Closed cottsak closed 7 years ago
@cottsak The issue with TOTP is that it causes alot of friction (rebellion is a better word). Especially when you need it over and over again. That's why push notifications are used.
Some employees would not harden their mobile phone, or would not use it for work purposes. What then? This is when you can introduce yubikeys. Device controls can be configured to allow ubikey and not storage devices.
I think that we should introduce all aspects of this, and let each company choose their culture fit.
@itaifrenkel
I'm sure yubikeys are a great 2FA option. The problem I have is with the conflicting advice in the document. If on one hand you want folks to steer clear of USB devices (which is awesome advice) then, for most companies, it makes sense to make that sweeping and avoid yubikeys. If you don't, then folks won't know where the line is. There will form a "grey area" where some USB devices are ok but others aren't. As humans, we don't handle those types of complicated constraints well and eventually the guidance will relax and everyone will be using all sorts of USB devices hence defeating any gain with the initial "avoid USB thumb drives" you had to begin with.
If on the other hand you think the 2FA protection from yubikeys outweighs the physical access risks associated with the "don't use any USB devices" then you'd simply be wrong. 2FA is a "hardening" measure on top of machine-based authentication. Physical access almost exclusively results in machine-root level access and will always be the bigger risk.
If I were you I would reconsider the yubikeys advice. Like my PR suggests: keep things simple for readers and drop the conversation about yubikeys altogether.

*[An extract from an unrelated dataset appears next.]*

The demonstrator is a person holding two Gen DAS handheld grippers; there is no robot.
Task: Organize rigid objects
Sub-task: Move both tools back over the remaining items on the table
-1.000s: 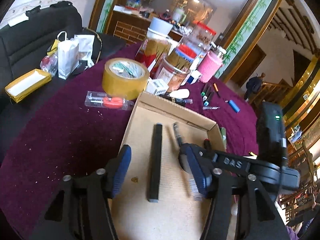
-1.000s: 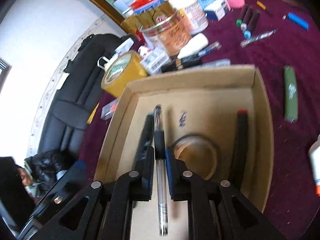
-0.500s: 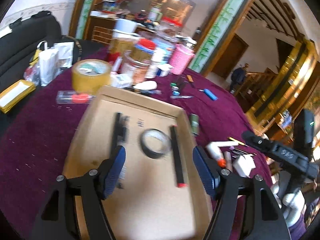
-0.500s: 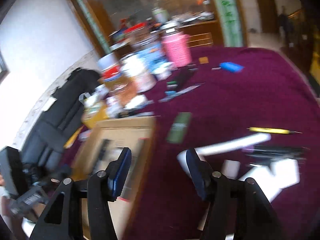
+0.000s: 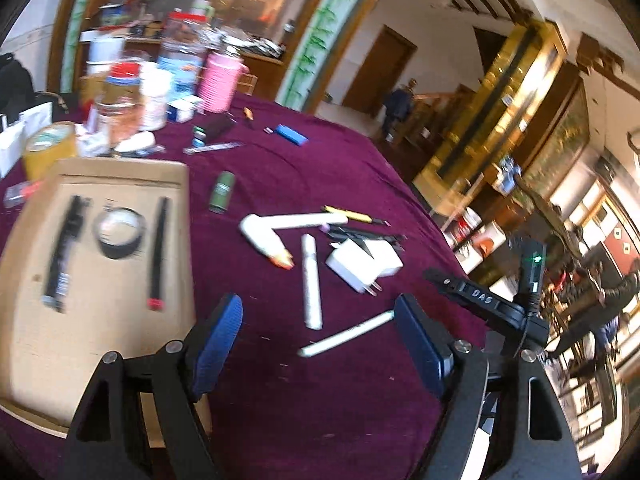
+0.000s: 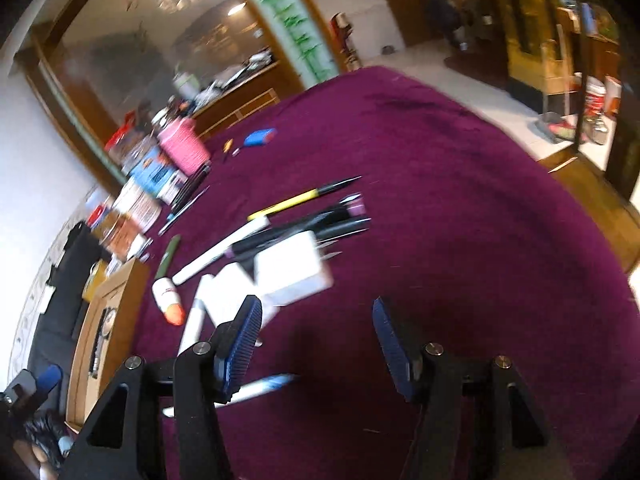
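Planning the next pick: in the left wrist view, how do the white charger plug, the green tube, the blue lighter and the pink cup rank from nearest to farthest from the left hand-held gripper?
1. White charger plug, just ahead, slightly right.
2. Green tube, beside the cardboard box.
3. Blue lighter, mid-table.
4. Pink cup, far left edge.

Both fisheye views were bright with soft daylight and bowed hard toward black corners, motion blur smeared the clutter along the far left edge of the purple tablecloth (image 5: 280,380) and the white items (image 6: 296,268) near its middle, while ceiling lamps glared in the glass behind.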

@itaifrenkel Now coming back to TOTP
The issue with TOTP is that it causes alot of friction
This sounds like personal experience more than fact.
TOTP codes are widely used and products like Google Authenticator aren't limited to the Google product offering - any application can use a TOTP code generator. I don't see what the "friction" or "rebellion" is. They are potentially not as smooth a UX as an sms with a code but if anything, it's a marginal cost. Once folks get used to the app they will be fine. Just like folks get used to pulling their RSA keyfob from their pocket before authenticating- it's the same. It's not a big deal and you will see more vendors swapping (or at least adding) to TOTP in the light of the recent NIST advice asking vendors to move away from it.
@cottsak the problem is more that users don't want to use personal smartphones for work products. They feel that if the company wants them to use a TOTP app, that the company needs to provide the phone to run it on.
@cottsak I added (even more) text to the 2FA section. It's not as elegant, but it delivers the different tradeoffs discussed here better (I think). WDYT? (CC @gvangool )
@gvangool how is that different for an SMS? You still need a phone for that
@cottsak Most employees won't say anything about SMS, TOTP and even push notification. About ~20% of them would start to feel uncomfortable when you ask them to lock their phone and encrypt it , in order to protect those apps.
The other objects are ofcourse usability (the fact that you need to take out your phone unlock it and push/copy numbers)
@itaifrenkel no problem. I think we've made some good changes here. I'd be good to merge it in.